Winter's Heart Page 71

Chapter 11

Ideas of Importance

Without even taking a look, Rand stepped through the gateway into a large dark room. The strain of holding the weave, of fighting saidin, made him sway; he wanted to gag, to double over and spew up everything in him. Holding himself upright was an effort. A little light crept through cracks between the shutters on a few small windows set high in one wall, just enough to see by with the Power in him. Furniture and large cloth-covered shapes nearly filled the room, interspersed with wide barrels of the sort used to store crockery, chests of all shapes and sizes, boxes and crates and knickknacks. Little more than walkways a pace or two wide remained clear. He had been sure he would not find servants hunting for something, or cleaning up. The highest floor of the Royal Palace had several such storerooms, looking like the attics of huge farmhouses and just about forgotten. Besides, he was ta’veren, after all. A good thing no one had been there when the gateway opened. One edge of it had sliced the corner off an empty chest bound in cracked, rotting leather, and the other had taken a glass-smooth shaving down the length of a long, inlaid table stacked with vases and wooden boxes. Maybe some Queen of Andor had eaten at that table, a century or two gone.

A century or two, Lews Therin laughed thickly in his head. A very long time. For the love of the Light, let go! This is the Pit of Doom! The voice dwindled as the man fled into the recesses of Rand’s mind.

For once, he had his own reasons to listen to Lews Therin’s complaints. Hastily he motioned Min to follow him from the forest clearing on the other side of the gateway, and as soon as she did, he let it close behind her in a quick vertical slash of light by releasing saidin. Blessedly, the nausea went with it. His head still spun a little, but he did not feel as if he were going to vomit or fall over or both. The feel of filth remained, though, the Dark One’s taint oozing into him from the weaves he had tied off around himself. Shifting the strap of his leather scrip from one shoulder to the other, he tried to use the motion to hide wiping sweat from his face with his sleeve. He did not have to worry about Min noticing after all, however.

Her blue, heeled boots stirred the dust on the floor at her first step, and her second made it rise. She pulled a lace-edged handkerchief from her coatsleeve just in time to catch a violent sneeze, followed by a second and third, each worse than the last. He wished she had been willing to stay in a dress. Embroidered white flowers decorated the sleeves and lapels of her blue coat, and paler blue breeches molded her legs snugly. With yellow-embroidered bright blue riding gloves tucked behind her belt, and a cloak edged with yellow scrollwork and held by a golden pin in the shape of a rose, she did look as if she had arrived by more normal means, but she would draw every eye.
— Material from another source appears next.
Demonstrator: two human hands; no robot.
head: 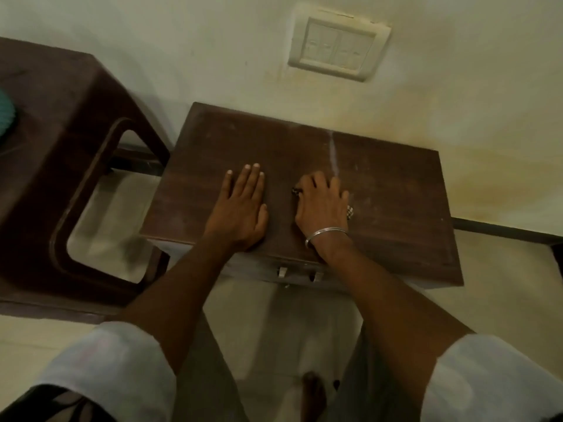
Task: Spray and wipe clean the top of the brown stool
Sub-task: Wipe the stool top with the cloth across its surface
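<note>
1. The brown stool [396, 208] stands against the wall [182, 41]. Its rectangular top runs long-side left to right, with the far long edge at the wall and the near long edge toward the person.
2. The left hand [243, 205] lies flat on the top, fingers straight and pressed together. The right hand [321, 205] rests just beside it, apart from it, fingers loosely bent, with nothing seen in it.
3. A pale streak [333, 153] runs from the far edge to the right hand's fingers.
4. Under the arms, the near edge is partly hidden; two small pale fittings [283, 272] show beneath it, too blurred to name. The stool's legs are out of sight.
5. A darker plastic stool [61, 117] stands close on the left, cut off by the frame; a teal thing [6, 114] on it is mostly out of view.
6. Bare top lies right of the hands and behind them; open floor [502, 284] lies to the right.
</note>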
He was in coarse brown woolens any laborer might wear. Most places in the last few days, he had been blatant with his presence; this time he did not want just to be gone before anyone knew he had been here, he did not want anyone but a special few to ever know he had been.

“Why are you grinning at me and thumbing your ear like a loobie?” she demanded, stuffing the handkerchief back into her sleeve. Suspicion filled her big, dark eyes.

“I was just thinking how beautiful you are,” he said quietly. She was. He could not look at her without thinking so. Or without regretting that he was too weak to send her away to safety.

She drew a deep breath, and sneezed before she could even clap a hand over her mouth, then glared at him as if it were somehow his fault. “I abandoned my horse for you, Rand al’Thor. I curled my hair for you. I gave up my life for you! I will not give up my coat and breeches! Besides, no one here has ever seen me in a dress for more time than it took me to change out of it. You know this won’t work unless I’m recognized. You certainly can’t pretend you wandered in off the street with that face.”

Unthinking, he ran a hand across his jaw, feeling his own face, but that was not what Min saw. Anyone looking at him would see a man inches shorter and years older than Rand al’Thor, with lank black hair, dull brown eyes and a wart on his bulbous nose. Only someone who touched him could pierce the Mask of Mirrors. Even an Asha’man would not see it, with the weaves inverted. Though if there were Asha’man in the Palace, it might mean his plans had gone further awry than he believed. This visit could not, must not, come to killing. In any case, she was right; it was not a face that would have been allowed into the Royal Palace of Andor unescorted.

“As long as we can finish this and be gone quickly,” he said. “Before anyone has time to think that if you’re here, maybe I am, too.”

“Rand,” she said, her voice soft, and he eyed her warily. Resting a hand on his chest, she looked up at him with a serious expression. “Rand, you really need to see Elayne. And Aviendha, I suppose; you know she’s probably here, too. If you — ”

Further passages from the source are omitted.